=== What is being asked ===
When the line containing "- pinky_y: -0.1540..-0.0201" appears in the data below, begin copying there and stop only after the line containing "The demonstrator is".

◆ ◆ ◆ ◆ ◆ ◆ ◆

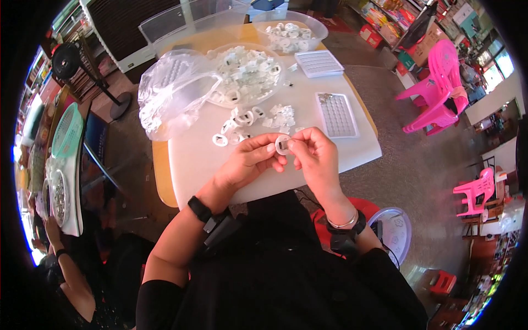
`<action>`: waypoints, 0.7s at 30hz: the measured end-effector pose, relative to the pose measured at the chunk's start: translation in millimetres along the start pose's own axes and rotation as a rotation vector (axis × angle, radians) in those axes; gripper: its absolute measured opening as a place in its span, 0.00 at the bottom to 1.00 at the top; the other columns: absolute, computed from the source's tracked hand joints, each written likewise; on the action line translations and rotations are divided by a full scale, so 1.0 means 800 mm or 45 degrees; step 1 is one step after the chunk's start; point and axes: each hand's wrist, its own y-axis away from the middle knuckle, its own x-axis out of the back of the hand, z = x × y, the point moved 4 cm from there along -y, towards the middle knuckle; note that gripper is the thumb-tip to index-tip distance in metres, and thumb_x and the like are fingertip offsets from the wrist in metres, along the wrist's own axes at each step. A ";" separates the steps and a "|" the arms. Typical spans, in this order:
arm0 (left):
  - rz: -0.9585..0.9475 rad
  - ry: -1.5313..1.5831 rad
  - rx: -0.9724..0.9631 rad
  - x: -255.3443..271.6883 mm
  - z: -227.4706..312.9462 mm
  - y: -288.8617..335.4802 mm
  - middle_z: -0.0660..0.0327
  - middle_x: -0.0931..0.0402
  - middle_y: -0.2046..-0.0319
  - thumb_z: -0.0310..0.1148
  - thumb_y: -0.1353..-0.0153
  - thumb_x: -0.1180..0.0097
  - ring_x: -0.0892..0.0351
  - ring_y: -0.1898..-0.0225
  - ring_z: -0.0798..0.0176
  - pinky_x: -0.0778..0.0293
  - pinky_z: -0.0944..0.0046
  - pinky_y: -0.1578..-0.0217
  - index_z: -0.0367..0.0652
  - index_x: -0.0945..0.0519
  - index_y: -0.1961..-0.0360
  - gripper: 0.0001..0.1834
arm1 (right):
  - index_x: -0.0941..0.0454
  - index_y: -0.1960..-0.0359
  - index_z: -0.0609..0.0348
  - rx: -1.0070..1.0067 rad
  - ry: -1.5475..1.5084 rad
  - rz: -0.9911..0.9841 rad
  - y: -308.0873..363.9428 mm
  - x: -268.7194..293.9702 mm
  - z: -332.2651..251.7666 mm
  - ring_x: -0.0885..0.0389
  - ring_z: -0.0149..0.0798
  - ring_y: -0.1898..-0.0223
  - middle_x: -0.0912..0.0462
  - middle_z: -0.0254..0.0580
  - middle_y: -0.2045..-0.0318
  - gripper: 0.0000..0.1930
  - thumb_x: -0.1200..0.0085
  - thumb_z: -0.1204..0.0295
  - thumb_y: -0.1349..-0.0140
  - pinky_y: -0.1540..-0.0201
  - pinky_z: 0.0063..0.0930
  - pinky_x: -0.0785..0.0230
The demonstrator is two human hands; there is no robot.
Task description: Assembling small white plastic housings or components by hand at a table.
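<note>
A small round white plastic part with a dark slot in it is held up above the near edge of the white table. My left hand pinches its left side between thumb and forefinger. From the right, the fingertips of my right hand press on the same part; whether they hold a further tiny piece cannot be made out. Just beyond my hands lies a loose group of similar white round parts. Beside them is a small heap of white flat pieces.
Farther back stand a tub of white pieces, a clear bowl of round parts and a plastic bag. Two white gridded trays, one nearer and one farther, lie at the right. Another person's arm shows at lower left.
</note>
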 end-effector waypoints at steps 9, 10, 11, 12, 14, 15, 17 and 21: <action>-0.021 0.119 -0.027 0.004 0.002 0.004 0.59 0.23 0.58 0.32 0.36 0.47 0.23 0.60 0.66 0.24 0.67 0.58 0.35 0.27 0.47 0.18 | 0.27 0.69 0.64 -0.057 -0.127 -0.059 0.003 -0.005 0.005 0.31 0.19 0.81 0.24 0.31 0.80 0.05 0.45 0.75 0.40 0.79 0.17 0.38; -0.022 0.119 -0.029 0.003 0.003 0.005 0.59 0.23 0.58 0.32 0.36 0.47 0.23 0.60 0.66 0.24 0.67 0.58 0.35 0.27 0.47 0.18 | 0.26 0.69 0.64 -0.017 -0.091 -0.056 0.002 -0.005 0.008 0.30 0.20 0.81 0.24 0.31 0.80 0.05 0.45 0.75 0.40 0.79 0.17 0.38; 0.039 0.122 -0.028 0.005 0.002 0.005 0.59 0.23 0.60 0.32 0.37 0.45 0.23 0.62 0.65 0.24 0.68 0.60 0.35 0.26 0.48 0.18 | 0.26 0.68 0.64 0.022 -0.056 -0.053 0.002 -0.006 0.009 0.30 0.20 0.80 0.24 0.31 0.79 0.05 0.45 0.75 0.40 0.79 0.17 0.37; 0.099 0.124 -0.029 0.007 0.003 0.004 0.59 0.23 0.62 0.33 0.39 0.43 0.23 0.63 0.65 0.24 0.68 0.63 0.35 0.26 0.49 0.19 | 0.26 0.68 0.64 0.025 -0.054 -0.055 -0.001 -0.005 0.008 0.30 0.20 0.80 0.24 0.31 0.79 0.05 0.45 0.75 0.40 0.79 0.17 0.37; 0.081 0.157 -0.045 0.013 0.003 0.004 0.59 0.23 0.62 0.32 0.37 0.45 0.22 0.62 0.65 0.24 0.68 0.61 0.35 0.26 0.49 0.17 | 0.25 0.67 0.62 0.006 0.076 -0.142 -0.009 -0.001 0.006 0.30 0.20 0.79 0.22 0.30 0.76 0.05 0.48 0.73 0.37 0.77 0.16 0.36; 0.062 0.191 -0.055 0.016 0.003 0.004 0.59 0.22 0.61 0.31 0.36 0.46 0.22 0.62 0.65 0.23 0.67 0.59 0.35 0.26 0.49 0.16 | 0.24 0.66 0.62 0.052 0.233 -0.081 -0.021 0.011 0.005 0.29 0.21 0.78 0.22 0.30 0.76 0.06 0.49 0.72 0.37 0.76 0.18 0.35; 0.072 0.184 -0.026 0.014 0.005 0.005 0.60 0.22 0.62 0.31 0.36 0.46 0.22 0.62 0.65 0.24 0.67 0.60 0.35 0.26 0.49 0.16 | 0.22 0.66 0.62 0.244 0.520 0.109 -0.060 0.045 0.002 0.25 0.30 0.76 0.21 0.37 0.76 0.07 0.48 0.70 0.38 0.72 0.25 0.32; 0.077 0.112 0.040 0.006 0.007 0.002 0.60 0.23 0.63 0.31 0.36 0.46 0.22 0.63 0.66 0.24 0.67 0.60 0.34 0.26 0.49 0.16 | 0.20 0.65 0.59 0.637 1.061 0.365 -0.158 0.121 0.044 0.22 0.47 0.71 0.20 0.47 0.71 0.07 0.47 0.72 0.42 0.68 0.37 0.29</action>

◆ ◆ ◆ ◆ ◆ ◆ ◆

=== Task output ===
  - pinky_y: -0.1540..-0.0201
  - pinky_z: 0.0063..0.0930
  - pinky_x: -0.0785..0.0230
The demonstrator is two human hands; there is no robot.

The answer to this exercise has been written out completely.